**Exercise details**
Below is a listing; write it out exactly and drop any images from it.
··· Data excerpt ···
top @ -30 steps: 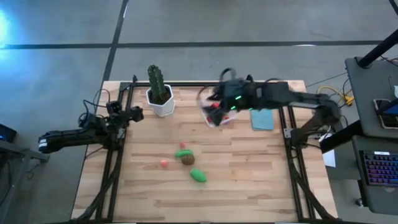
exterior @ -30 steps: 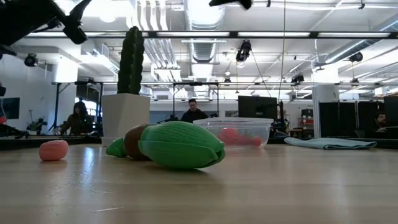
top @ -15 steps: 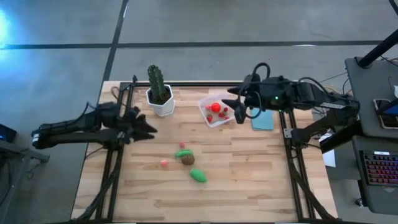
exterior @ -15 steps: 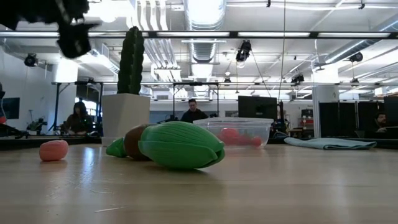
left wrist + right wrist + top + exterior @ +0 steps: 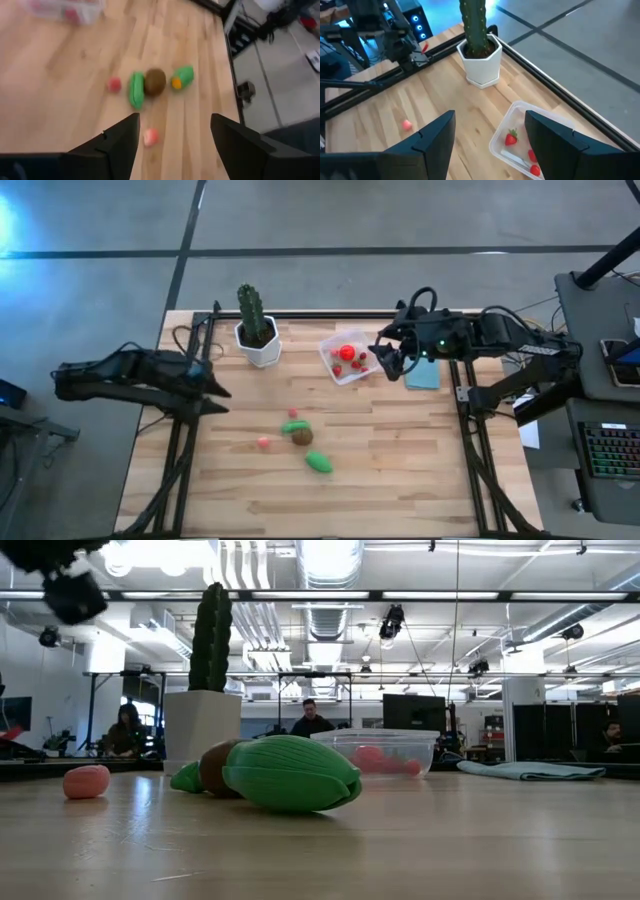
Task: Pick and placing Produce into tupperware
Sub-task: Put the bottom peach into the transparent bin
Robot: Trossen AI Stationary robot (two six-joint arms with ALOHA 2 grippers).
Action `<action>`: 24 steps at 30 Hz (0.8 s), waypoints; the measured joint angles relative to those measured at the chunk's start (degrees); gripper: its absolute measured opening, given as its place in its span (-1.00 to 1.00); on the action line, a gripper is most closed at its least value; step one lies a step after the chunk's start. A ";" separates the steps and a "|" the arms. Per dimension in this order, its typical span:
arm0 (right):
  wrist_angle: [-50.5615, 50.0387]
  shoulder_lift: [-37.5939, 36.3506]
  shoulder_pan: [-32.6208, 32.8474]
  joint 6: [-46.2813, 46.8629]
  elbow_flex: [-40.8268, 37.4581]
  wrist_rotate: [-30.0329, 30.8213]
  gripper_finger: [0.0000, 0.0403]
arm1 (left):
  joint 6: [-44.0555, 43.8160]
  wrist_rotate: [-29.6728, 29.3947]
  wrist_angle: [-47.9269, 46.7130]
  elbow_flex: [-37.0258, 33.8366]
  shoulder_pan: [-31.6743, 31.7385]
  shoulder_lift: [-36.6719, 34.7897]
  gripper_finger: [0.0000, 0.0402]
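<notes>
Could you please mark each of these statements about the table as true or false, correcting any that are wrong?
1. The tupperware already holds red pieces. True.
2. The brown ball sits inside the tupperware. False: it lies on the table, between two green pieces.
3. The cactus stands upright in its white pot. True.
4. The left tool grips the pink piece. False: it is open with nothing in it; the pink piece lies on the table.
5. The right tool is open, beside the tupperware. True.
</notes>
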 joint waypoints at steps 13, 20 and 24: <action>0.83 -1.53 -0.02 -0.77 -0.08 1.54 0.15 | 3.10 3.71 7.04 23.49 -9.71 15.83 0.14; 0.83 -1.51 -0.02 -0.79 -0.08 1.56 0.16 | 14.02 -1.54 -10.13 27.36 -14.72 27.58 0.14; 0.76 -1.51 -0.02 -1.25 -0.08 1.54 0.15 | 16.32 -10.64 -20.54 24.05 -14.76 33.34 0.14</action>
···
**Answer for this exercise**
top @ -30 steps: 
exterior @ -30 steps: 
top @ -15 steps: 
exterior @ -15 steps: 
left wrist + right wrist + top + exterior @ +0 steps: 
Task: Pick and placing Produce into tupperware
Sub-task: Put the bottom peach into the transparent bin
Robot: Trossen AI Stationary robot (two six-joint arms with ALOHA 2 grippers).
Action `<action>`: 24 steps at 30 Hz (0.8 s), waypoints; the measured joint angles relative to those measured at the chunk's start (degrees); gripper: its absolute measured opening, given as its place in its span (-1.00 to 1.00); on the action line, a gripper is most closed at its least value; step one lies a step after the chunk's start. A ";" separates the steps and a "|" the arms. Per dimension in this order, its typical span:
arm0 (right):
  wrist_angle: [-50.5615, 50.0387]
  shoulder_lift: [-37.5939, 36.3506]
  shoulder_pan: [-32.6208, 32.8474]
  joint 6: [-46.2813, 46.8629]
  elbow_flex: [-40.8268, 37.4581]
  wrist_rotate: [-30.0329, 30.8213]
  gripper_finger: [0.0000, 0.0403]
arm1 (left):
  joint 6: [-44.0555, 43.8160]
  wrist_rotate: [-29.6728, 29.3947]
  wrist_angle: [-47.9269, 46.7130]
  elbow_flex: [-37.0258, 33.8366]
  shoulder_pan: [-31.6743, 31.7385]
  shoulder_lift: [-36.6719, 34.7897]
  gripper_finger: [0.0000, 0.0402]
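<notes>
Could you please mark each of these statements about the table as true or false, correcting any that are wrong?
1. The tupperware already holds red pieces. True.
2. The brown ball sits inside the tupperware. False: it lies on the table, between two green pieces.
3. The cactus stands upright in its white pot. True.
4. The left tool grips the pink piece. False: it is open with nothing in it; the pink piece lies on the table.
5. The right tool is open, beside the tupperware. True.
</notes>
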 joint waypoints at steps 13, 20 and 24: <action>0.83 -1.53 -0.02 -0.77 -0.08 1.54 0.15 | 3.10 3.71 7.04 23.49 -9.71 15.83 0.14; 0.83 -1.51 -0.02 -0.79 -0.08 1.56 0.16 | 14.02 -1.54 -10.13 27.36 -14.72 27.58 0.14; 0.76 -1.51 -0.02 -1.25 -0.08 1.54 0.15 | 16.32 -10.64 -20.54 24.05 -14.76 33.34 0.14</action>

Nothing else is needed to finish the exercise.